La Haute Cour de Londres a fait sensation jeudi en renversant, pour la première fois dans l’histoire de la Grande-Bretagne, non pas un mais deux décrets-lois signés de la reine visant à priver les Chagossiens du droit de vivre dans leur pays. La communauté des Réfugiés des Chagos, en lutte contre son expulsion de l’archipel, vient de remporter une immense victoire.

CHAGOS

DANS un jugement historique du 11 avril 2006, la Haute Cour de Londres a condamné comme "irrationnelle" et "illégale" la décision britannique du 10 juin 2004 prise par décret-loi à l’encontre de la communauté chagossienne. "L’idée qu’un ministre puisse, par le moyen d’un décret-loi (“order in council”) de prérogative royale, exiler toute une population d’un territoire anglais d’Outre-mer, en proclamant qu’il le fait pour “la paix, l’ordre et la bonne gouvernance” de ce territoire, est à nos yeux répugnant".
Ainsi s’expriment le “Lord Justice” Hooper et “Mr Justice” Cresswell dans le jugement de 38 pages qui invalide la décision de l’administration de Tony Blair, signée de la reine, prise contre le jugement du 3 novembre 2000 par lequel cette même Cour avait pour la première fois affirmé le droit au retour des Chagossiens.

Expulsés dès 1965

Pour comprendre la portée de cette immense victoire, il faut se reporter une quarantaine d’années en arrière.
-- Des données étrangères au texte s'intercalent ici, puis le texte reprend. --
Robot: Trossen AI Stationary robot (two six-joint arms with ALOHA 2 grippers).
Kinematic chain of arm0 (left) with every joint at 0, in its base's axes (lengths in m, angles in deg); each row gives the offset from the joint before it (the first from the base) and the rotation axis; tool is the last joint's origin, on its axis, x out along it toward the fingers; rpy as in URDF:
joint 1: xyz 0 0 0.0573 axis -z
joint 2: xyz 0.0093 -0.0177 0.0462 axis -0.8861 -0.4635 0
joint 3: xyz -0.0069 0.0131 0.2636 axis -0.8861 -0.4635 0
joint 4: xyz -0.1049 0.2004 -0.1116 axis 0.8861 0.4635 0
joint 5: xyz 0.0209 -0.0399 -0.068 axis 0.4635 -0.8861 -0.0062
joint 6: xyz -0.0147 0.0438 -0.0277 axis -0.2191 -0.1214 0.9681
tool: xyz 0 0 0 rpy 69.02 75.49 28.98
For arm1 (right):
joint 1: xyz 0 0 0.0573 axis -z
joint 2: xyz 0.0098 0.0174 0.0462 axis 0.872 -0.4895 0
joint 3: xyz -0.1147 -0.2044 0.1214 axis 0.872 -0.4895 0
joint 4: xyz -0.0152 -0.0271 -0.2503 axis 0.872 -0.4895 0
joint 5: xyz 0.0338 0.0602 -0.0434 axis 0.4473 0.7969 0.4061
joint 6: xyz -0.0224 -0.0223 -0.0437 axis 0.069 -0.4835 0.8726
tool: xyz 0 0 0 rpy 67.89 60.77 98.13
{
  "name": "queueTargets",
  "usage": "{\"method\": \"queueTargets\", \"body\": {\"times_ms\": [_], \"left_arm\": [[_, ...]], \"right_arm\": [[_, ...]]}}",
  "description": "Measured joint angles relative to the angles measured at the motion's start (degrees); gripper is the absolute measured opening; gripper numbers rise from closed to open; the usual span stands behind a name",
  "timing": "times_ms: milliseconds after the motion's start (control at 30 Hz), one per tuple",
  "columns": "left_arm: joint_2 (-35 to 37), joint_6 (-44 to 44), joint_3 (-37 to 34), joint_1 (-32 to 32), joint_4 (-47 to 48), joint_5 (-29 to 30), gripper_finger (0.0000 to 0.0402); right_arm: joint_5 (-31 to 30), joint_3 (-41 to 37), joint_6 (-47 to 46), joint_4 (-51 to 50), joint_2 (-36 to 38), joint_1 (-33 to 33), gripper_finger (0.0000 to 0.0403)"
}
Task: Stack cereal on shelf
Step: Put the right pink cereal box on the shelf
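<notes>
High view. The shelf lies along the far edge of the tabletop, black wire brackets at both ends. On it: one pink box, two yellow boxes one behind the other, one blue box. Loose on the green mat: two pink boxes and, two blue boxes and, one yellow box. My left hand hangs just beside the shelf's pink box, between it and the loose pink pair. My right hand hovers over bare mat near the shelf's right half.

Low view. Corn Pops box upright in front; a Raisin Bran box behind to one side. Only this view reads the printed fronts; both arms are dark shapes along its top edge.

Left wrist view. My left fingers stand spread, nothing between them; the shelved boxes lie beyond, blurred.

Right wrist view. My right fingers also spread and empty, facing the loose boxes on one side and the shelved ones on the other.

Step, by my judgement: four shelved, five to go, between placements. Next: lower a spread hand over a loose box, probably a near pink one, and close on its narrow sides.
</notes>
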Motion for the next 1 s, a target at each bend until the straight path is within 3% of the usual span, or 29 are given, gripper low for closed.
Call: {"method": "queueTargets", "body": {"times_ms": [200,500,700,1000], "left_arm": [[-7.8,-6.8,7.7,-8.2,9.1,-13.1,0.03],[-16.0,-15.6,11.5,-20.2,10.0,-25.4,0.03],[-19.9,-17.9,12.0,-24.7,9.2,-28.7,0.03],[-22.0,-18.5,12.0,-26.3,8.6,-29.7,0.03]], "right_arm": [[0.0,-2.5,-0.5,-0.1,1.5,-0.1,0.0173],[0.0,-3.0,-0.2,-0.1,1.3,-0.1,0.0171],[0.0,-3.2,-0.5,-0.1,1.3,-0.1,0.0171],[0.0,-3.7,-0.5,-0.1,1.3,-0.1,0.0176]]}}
À la demande du gouvernement des États-Unis d’Amérique - qui veut installer une base militaire dans cet archipel de 65 îles situé au cœur de l’océan Indien - le gouvernement britannique, par le décret-loi du 8 novembre 1965, constitue le British Indian Ocean Territory (B.I.O.T), une entité territoriale spécifique regroupant l’archipel des Chagos et trois îles séparées des Seychelles. Puis un autre décret-loi, en avril 1971, décida de l’expulsion des 1.500 à 2.000 ilois vivant sur l’archipel des Chagos. Les premiers départs avaient été organisés dès 1965 et l’expulsion se prolongea jusqu’en 1973. La communauté des Ilois connut l’exil et des conditions de vie misérables à l’Île Maurice, tandis qu’une autre partie s’exilait aux Seychelles. Après des années d’abattement et de désarroi, les Ilois redressèrent la tête et organisèrent leur lutte. Le Groupement des Réfugiés des Chagos, dont Olivier Bancoult est le président, mène la résistance sur le plan international depuis 1989. Il est à l’origine de la contestation juridique des décrets-lois du gouvernement britannique, qui a toujours privilégié dans l’affaire des Chagos une procédure de prérogative royale, permettant au gouvernement de se passer du Parlement.
C’est donc la deuxième fois que la Haute Cour de Londres sanctionne cette procédure. Une première fois, en novembre 2000, elle a invalidé - suite à un recours des Chagossiens - le décret-loi de 1971 organisant l’expulsion de l’archipel. Prenant acte de cette décision, le ministre britannique des Affaires étrangères, Robin Cook à l’époque, avait pris un nouveau décret-loi autorisant le retour des Chagossiens dans l’archipel, à l’exception de Diego Garcia (où se trouve la base militaire).

Le Foreign Office "déçu"

En 2004, après un changement de gouvernement à Londres et à la demande insistante des Américains, le décret-loi du 10 juin interdit l’existence de quiconque sur ces îles, connues officiellement en tant que territoire britannique de l’océan Indien (B.I.O.T). D’où un nouveau recours des Chagossiens, que la Haute Cour confirme dans leur droit au retour. Le Foreign Office, qui s’est dit "déçu" par le jugement, a 28 jours pour faire appel.
Le jugement rendu avant-hier ajoute qu’"en vertu de la BIOT Order de 1976, la Couronne a retenu le droit de légiférer directement pour le Territoire et le droit d’émettre une nouvelle constitution pour le Territoire, mais l’autorité législative de la Couronne sous cette prérogative n’est pas illimitée". La Haute Cour affirme aussi que "le pouvoir d’émettre une nouvelle Constitution pour le Territoire ne permet pas à la Couronne d’obtenir l’exclusion continue des habitants du Territoire qui ont été illégalement enlevés ou exclus".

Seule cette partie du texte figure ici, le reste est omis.